Chroniques désespérées d’un casque-micro
Chapitre 27 : Garantie Privée : Bienvenue en Enfer 2.0 »
526 mots, Catégorie: G
Dernière mise à jour il y a 26 jours
Changer de projet, c’est censé être un nouveau départ. Une bouffée d’air. Un espoir. Mais à Garantie Privée, c’est comme déménager du Titanic vers le Costa Concordia. Tu coules toujours, juste dans une autre mer.
Ici, pas d’appels sortants. Non, cette fois, les clients viennent à toi. Sauf que ce ne sont pas des clients : ce sont des plaies ouvertes, des volcans en colère, des greniers à insultes. Et toi, pauvre Anthony sous ton casque, tu dois vendre une assurance mobile à 18€ + 5€ de pack services, à des gens qui ont déjà du mal à finir le mois, et qui pensent que « pack services », c’est un truc pour envoyer des SMS gratuits.
Et là, entre en scène… La Cheffe aux BONNES NOUVELLES.
Elle arrive toujours avec le même sourire. Le genre de sourire qui précède une bombe. Une tragédie.

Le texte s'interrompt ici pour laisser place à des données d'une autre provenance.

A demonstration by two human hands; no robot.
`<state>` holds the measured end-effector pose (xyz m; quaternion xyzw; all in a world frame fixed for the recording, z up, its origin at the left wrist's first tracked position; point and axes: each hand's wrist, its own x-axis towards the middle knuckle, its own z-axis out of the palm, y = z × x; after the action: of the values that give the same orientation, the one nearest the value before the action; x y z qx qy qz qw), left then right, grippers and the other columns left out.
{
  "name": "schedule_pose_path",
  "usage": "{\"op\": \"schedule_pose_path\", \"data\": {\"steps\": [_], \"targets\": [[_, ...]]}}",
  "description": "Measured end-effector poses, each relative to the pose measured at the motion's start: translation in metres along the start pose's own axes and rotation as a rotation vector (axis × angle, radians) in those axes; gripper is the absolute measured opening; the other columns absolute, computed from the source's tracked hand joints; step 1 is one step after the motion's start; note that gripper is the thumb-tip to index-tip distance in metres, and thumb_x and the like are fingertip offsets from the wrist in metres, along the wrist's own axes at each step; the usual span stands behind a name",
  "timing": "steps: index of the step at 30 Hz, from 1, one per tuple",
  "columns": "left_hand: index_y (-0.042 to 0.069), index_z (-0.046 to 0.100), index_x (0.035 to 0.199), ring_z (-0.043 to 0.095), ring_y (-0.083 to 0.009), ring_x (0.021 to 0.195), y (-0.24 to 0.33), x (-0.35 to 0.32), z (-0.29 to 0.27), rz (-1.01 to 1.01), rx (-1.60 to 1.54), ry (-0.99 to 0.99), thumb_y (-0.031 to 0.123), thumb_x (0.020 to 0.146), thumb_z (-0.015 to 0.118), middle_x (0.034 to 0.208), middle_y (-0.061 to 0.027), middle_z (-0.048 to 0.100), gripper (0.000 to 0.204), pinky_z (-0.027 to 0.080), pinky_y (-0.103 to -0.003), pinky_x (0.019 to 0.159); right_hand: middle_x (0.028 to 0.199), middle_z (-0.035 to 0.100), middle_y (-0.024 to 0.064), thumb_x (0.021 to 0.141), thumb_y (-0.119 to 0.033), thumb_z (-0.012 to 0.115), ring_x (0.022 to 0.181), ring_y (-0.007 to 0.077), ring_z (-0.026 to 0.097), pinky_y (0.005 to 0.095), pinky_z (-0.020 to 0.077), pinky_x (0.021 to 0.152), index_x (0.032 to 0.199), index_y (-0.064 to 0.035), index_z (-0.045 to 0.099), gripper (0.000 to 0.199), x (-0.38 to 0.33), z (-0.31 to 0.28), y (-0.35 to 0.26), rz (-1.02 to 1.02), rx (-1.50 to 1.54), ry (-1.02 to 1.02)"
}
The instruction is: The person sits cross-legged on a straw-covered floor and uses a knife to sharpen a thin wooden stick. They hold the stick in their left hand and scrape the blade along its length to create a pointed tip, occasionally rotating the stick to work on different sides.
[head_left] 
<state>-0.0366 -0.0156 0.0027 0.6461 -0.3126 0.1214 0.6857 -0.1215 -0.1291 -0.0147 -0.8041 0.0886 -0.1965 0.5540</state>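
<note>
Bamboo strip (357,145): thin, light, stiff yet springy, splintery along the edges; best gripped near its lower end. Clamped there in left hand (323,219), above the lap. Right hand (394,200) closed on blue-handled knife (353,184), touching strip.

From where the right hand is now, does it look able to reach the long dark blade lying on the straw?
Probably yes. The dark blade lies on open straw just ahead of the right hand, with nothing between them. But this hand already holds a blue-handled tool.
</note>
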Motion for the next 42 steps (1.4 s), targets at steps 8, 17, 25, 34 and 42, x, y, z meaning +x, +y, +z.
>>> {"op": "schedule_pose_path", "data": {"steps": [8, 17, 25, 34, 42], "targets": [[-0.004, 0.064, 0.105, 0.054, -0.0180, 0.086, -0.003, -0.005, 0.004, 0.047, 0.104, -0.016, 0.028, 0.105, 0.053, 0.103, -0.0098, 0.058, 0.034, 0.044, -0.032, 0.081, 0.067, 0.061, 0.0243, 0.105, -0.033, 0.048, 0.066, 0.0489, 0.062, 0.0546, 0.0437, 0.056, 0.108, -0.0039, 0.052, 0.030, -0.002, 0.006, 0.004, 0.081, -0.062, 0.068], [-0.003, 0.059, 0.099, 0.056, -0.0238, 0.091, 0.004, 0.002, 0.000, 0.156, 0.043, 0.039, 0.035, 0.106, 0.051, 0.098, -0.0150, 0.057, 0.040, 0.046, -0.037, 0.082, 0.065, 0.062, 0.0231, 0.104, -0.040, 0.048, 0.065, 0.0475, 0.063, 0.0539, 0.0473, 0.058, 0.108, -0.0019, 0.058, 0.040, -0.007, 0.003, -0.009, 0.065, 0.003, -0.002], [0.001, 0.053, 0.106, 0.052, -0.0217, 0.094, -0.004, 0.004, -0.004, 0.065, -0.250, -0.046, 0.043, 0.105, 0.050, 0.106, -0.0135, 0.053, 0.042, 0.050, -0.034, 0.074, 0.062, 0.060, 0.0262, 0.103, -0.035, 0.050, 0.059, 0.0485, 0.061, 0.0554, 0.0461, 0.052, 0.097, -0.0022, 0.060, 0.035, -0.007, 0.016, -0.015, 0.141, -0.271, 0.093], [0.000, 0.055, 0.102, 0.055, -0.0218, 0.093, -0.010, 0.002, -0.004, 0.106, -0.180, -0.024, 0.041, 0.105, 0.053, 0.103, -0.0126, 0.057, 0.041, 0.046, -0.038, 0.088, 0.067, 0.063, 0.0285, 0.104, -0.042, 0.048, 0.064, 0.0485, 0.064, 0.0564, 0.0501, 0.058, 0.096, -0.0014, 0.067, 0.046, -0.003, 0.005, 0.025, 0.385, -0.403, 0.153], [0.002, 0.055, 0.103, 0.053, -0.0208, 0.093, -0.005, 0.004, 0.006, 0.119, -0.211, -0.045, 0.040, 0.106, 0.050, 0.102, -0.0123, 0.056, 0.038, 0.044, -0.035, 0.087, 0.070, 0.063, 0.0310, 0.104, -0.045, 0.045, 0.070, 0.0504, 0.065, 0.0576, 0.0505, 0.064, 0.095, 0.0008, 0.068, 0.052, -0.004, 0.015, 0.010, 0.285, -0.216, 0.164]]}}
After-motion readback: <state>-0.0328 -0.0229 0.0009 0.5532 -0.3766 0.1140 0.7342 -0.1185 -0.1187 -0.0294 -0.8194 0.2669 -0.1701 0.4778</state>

Une claque fiscale. Elle claque des mains comme dans une garden-party de secte.
— BONJOUUUR L’ÉQUIIIIIPE ! J’ai une trop bonne nouvelle à vous annoncer !Et là, tout le monde baisse les yeux. On sait. On SAIT.
La dernière fois que cette femme a dit ça, on a hérité d’un nouvel objectif de 4 ventes par jour, d’un nouveau script de 12 pages à lire mot à mot et d’un nouveau logiciel qui plante chaque fois qu’on écrit « Madame ».
Et attention, la machine à culpabilité fonctionne à plein régime :
— Je vous ai fait confiance, je vous ai défendus face au client… ne me décevez pas.Et toi, t’as même pas encore fini ton café. Tu respires déjà comme si t’avais couru un marathon dans le désert.
Mais ce n’est pas fini. Parce qu’à Garantie Privée, l’absurde devient une norme. Tu reçois un appel d’une pauvre dame, 83 ans, qui pleure parce qu’elle comprend pas pourquoi on lui prend 23 euros tous les mois alors qu’elle n’a même pas de smartphone. Tu veux l’aider, évidemment. Tu veux faire une bonne action, réparer un tort, redevenir un être humain. Tu demandes à ta supérieure. Elle te regarde comme si t’avais proposé de distribuer des bonbons à l’ennemi :
— On peut rien faire. Elle a signé. Fin de l’histoire.Et là, t’as le cœur en miettes. Tu annonces la mauvaise nouvelle… mais tu restes humain. Tu donnes ton prénom. Tu lui dis d’appeler si elle a besoin. Et cette mamie, elle pleure de gratitude. Pas parce que t’as réglé son problème, non. Parce que tu l’as écoutée. Parce que t’as pas parlé comme un robot.
Et toi, tu jettes un œil à ta sup qui rigole avec sa pote en lissant ses ongles. Et tu lâches, calmement :
— Moi aussi je trouve dommage qu’il y ait pas plus de gens comme moi ici.Silence.
Fin du shift. Début de l’usure.
Madame, encore une fois pardonnez moi, je n'avais aucun pouvoir de vous aider, tout ce que je pouvais vous offire c'était ma sympathie, j'espère que vous vous portez bien.